Absolutely. After all, you are hiring them to help you with the work, so you want to be sure they can. And this kind of question can give you insights into personality and thought processes, too.
My reference was to a time when I was asked to proof, reformat, edit, and finalize a 30 pager for a company. One page to see if I knew what I was doing would have been acceptable. An entire document? I don’t think so.
I’m not an engineer, but I did marry one, and I’d say it’s not possible for any recent electrical engineer. SpouseO, who’s an electrical engineer, took a plethora of programming classes during his college career, from C++ to Java to Assembly to what-have-you. He programs regularly as part of his job. He knows several electrical engineers who do nothing but program (he likes hardware, and so will probably never switch to a job where he programs all of the time).
I can rather see how a civil or mechanical engineer might not be so extensively schooled in programming, but an electrical engineer? No way an EE doesn’t know what a compiler is.
It’s conceivable but it shouldn’t take an enginner long to figure it out. When I first started all computers were large, main-frame machines and were programmed by programmers directly in machine language. When the “conversational” languages came into being the machines hadn’t changed so obviously there had to be some means of converting the high-order stuff like FORTRAN into the correct sequence of 1’s and 0’s that the machine uses.
One of the very early approaches to higher order languages where I worked was something called “QUEASY” standing for Quick and Easy. It was limited, there were no uniform standards and it still had to be done by a programmer who knew machine language programming, but they could rapidly put together programs for simple jobs and use the QUEASY compiler, although they didn’t call it that, to make it into code for the machine.
The calculator program could be tricky. If you also have to write the parser, and you’ve never studied the relevant theory, the project could take four hours.
This thread is of interest to me as I start interviewing for CS jobs in the spring.
It would prove that, but don’t think that everyone with IT experience could code an arithmetic program. I’ve been in IT for nearly 20 years; I can code and have coded many different things, but I couldn’t code a calculator off the top of my head, because it isn’t something that has ever come up. It might make more sense to ask the interviewee how they would approach the problem, to evaluate their analysis skills.
I had to write a program when I interviewed. They mainly wanted pseudo-code, but they wanted it to look like a language. I can’t remember the details of it, but it had a twist or two in it. It basically looked like it was designed to eliminate someone who had no experience at all.

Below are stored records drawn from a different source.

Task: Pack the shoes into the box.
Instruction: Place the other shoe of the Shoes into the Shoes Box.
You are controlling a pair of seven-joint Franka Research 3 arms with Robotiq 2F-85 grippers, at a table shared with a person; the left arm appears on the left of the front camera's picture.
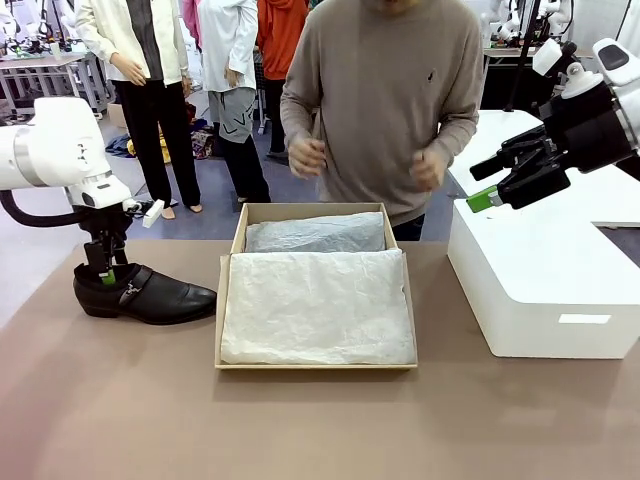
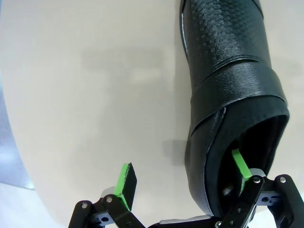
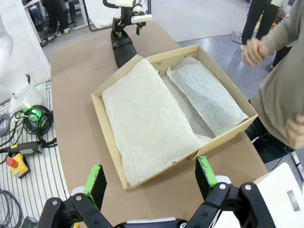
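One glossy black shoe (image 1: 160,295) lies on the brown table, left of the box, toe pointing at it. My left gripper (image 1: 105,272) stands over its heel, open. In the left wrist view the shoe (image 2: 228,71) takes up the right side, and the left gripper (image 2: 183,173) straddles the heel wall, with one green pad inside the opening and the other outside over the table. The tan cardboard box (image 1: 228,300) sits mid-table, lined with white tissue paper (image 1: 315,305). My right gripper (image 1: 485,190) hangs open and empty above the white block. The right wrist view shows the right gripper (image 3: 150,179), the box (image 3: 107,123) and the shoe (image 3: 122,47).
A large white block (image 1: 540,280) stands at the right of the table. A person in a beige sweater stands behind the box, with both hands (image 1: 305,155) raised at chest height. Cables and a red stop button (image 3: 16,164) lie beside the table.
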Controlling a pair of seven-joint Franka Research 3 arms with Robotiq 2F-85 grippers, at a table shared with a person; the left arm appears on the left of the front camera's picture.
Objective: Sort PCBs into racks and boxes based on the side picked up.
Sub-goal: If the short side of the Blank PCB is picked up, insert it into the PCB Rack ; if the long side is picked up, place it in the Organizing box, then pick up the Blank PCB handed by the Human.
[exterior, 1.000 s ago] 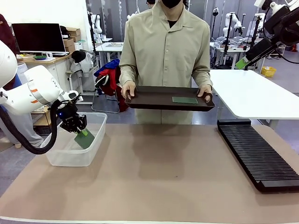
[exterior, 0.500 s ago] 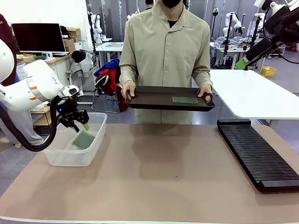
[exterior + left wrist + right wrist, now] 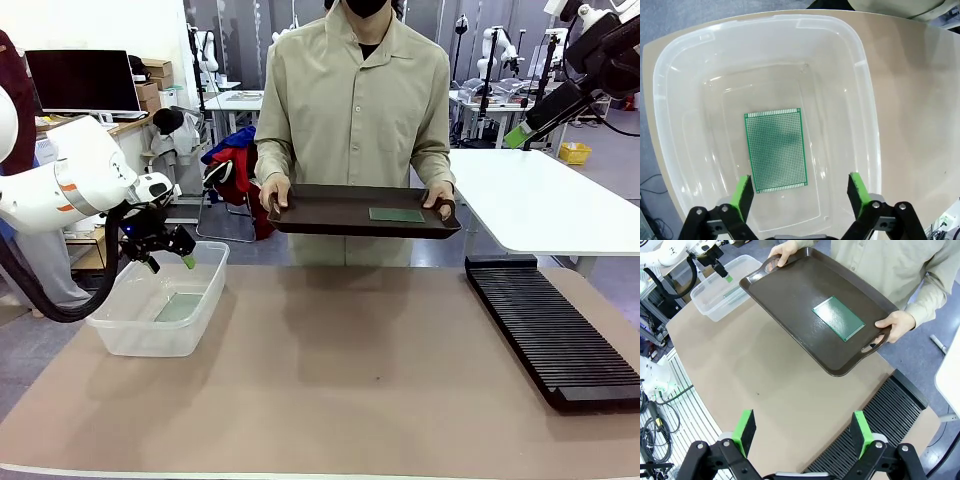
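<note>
- L pincer [image 3: 800,181] hangs over clear tub [image 3: 860,65], fingers spread wide, holding nothing.
- Green PCB [image 3: 776,150] lies flat on tub floor, gridded face up.
- R pincer [image 3: 803,416] is wide too, empty, high above bench [image 3: 350,380].
- Person [image 3: 350,120] holds brown tray [image 3: 790,290] by its handles; second PCB [image 3: 838,318] lies flat on it.
- Black rack [image 3: 550,330] lies on bench, robot's right.

Left fingers [image 3: 744,195] spread wide (pads well apart); right fingers [image 3: 746,430] likewise.
</note>
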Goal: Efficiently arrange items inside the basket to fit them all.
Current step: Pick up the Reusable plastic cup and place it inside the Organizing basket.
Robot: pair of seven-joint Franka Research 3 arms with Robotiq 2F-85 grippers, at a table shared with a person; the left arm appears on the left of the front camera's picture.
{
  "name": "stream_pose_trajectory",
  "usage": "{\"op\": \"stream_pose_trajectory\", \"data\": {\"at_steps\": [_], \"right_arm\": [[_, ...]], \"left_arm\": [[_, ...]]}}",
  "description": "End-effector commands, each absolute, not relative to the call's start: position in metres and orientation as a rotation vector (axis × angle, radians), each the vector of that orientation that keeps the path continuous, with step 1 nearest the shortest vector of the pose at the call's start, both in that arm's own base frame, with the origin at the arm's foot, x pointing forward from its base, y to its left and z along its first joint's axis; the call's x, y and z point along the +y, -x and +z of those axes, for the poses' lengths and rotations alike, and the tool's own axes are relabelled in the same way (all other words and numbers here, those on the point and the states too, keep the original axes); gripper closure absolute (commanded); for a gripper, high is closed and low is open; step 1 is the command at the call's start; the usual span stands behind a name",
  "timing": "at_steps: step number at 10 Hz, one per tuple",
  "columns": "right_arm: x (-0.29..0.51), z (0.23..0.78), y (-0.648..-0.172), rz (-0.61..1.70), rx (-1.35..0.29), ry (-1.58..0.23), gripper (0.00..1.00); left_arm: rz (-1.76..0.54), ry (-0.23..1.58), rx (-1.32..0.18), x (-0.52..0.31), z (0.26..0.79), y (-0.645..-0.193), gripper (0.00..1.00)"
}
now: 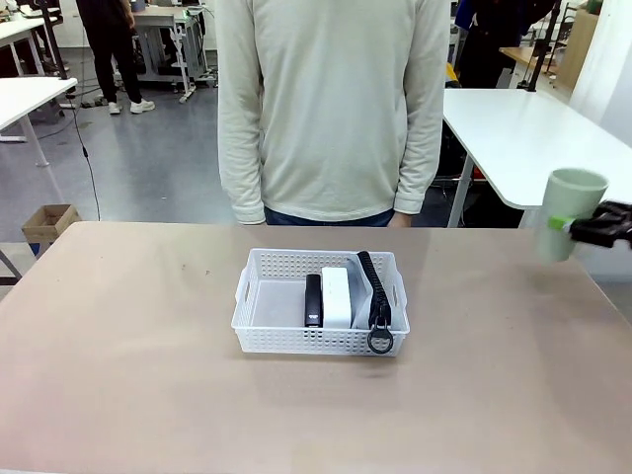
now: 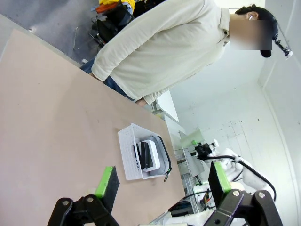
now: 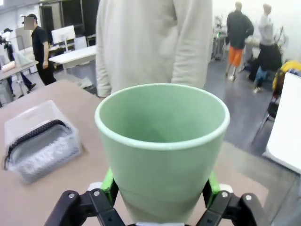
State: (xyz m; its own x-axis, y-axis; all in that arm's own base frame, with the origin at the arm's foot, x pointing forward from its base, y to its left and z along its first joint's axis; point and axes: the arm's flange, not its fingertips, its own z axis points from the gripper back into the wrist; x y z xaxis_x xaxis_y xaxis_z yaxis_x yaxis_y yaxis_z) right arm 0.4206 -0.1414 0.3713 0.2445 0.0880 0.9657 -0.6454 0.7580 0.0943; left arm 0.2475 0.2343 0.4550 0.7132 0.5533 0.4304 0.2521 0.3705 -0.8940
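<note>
Robotics lab or workshop floor. White work tables [image 1: 523, 128] all around, grey concrete floor [image 1: 148, 168], cables trailing, cardboard box [image 1: 47, 223] on ground. People standing at far benches [image 3: 244, 33]. White robot arm [image 2: 240, 165] beside tan test table [image 1: 128, 375].

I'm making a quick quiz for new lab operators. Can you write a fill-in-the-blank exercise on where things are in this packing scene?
1. The right gripper holds the pale green ____ upright, off to the side of the table.
2. In the white basket, the white block lies between the grey pouch and the black ____.
3. The left gripper is ____ and holds nothing.
4. The basket's ____ part is bare.

Missing words: cup; stapler; open; left
</note>
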Motion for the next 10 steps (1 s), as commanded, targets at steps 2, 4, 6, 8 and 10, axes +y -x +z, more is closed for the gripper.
{"op": "stream_pose_trajectory", "data": {"at_steps": [2, 4, 6, 8, 10], "right_arm": [[-0.115, 0.45, -0.351, 0.555, -0.989, -0.726, 1.0], [-0.097, 0.457, -0.322, 0.377, -0.949, -0.679, 1.0], [-0.114, 0.447, -0.364, 0.517, -1.012, -0.661, 1.0], [-0.114, 0.447, -0.364, 0.517, -1.012, -0.661, 1.0], [-0.086, 0.464, -0.354, 0.572, -0.928, -0.628, 0.14]], "left_arm": [[0.204, 1.22, -0.826, 0.232, 0.454, -0.247, 0.0], [0.204, 1.22, -0.826, 0.232, 0.454, -0.247, 0.0], [0.204, 1.22, -0.826, 0.232, 0.454, -0.247, 0.0], [0.204, 1.22, -0.826, 0.232, 0.454, -0.247, 0.0], [0.204, 1.22, -0.826, 0.232, 0.454, -0.247, 0.0]]}}
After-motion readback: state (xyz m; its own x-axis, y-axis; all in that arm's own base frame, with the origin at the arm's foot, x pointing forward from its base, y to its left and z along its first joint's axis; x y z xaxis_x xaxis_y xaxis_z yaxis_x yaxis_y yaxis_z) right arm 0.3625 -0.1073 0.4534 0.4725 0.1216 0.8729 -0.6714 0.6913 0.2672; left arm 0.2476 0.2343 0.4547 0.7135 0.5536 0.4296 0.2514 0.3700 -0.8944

However, I had another interview for a programming position where it was mostly chat. They’d ask me things like, “what’s an object?” and weird questions like “what’s the difference between a null pointer and a void pointer?” A question like that is something that would never cause a problem as a coder, and doesn’t really matter, but they just want to hear how you think, I guess.
Programming’s funny, though. You sometimes need to be the architect, sometimes the foreman, and sometimes the hardhat, but it’s all thrown in with “programming”.
To not know what a “compiler” is, though, is astouning.
I’m just a lowly admin but I can relate to this bit. We have a new starter in our team of 3 admin girls. She is the accounts administrator and comes from a costing background but has zero admin experience so in essence she is only 50% qualified (if that) for her job. The Managers stressed so heavily the idea of someone from a financial background filling the position but during her first stack of invoices she asked me dozens of questions someone from her purported background should know inside and out. (I, the lowliest admin in the office knew every single one of them).
She could’t figure out how to search on an excel spreadsheet and she makes £10,000 more than me. I’m at the point where I am lying to her saying I don’t know how to do stuff, hoping management will catch her struggling. One of the managers came in and upon finding her stumped told her to dump it on me.
My “office-rage” got so bad yesterday that I wrangled an emergency meeting with the Contract Manager. I got the same lines as you, my favourite being the “she’s the best we interviewed!”
Um, well maybe you should have interviewed more than 2 people for such a high paying job. Seriously, 2 people.
At least you are free of her, it looks like I am stuck with mine or I have to find a new job.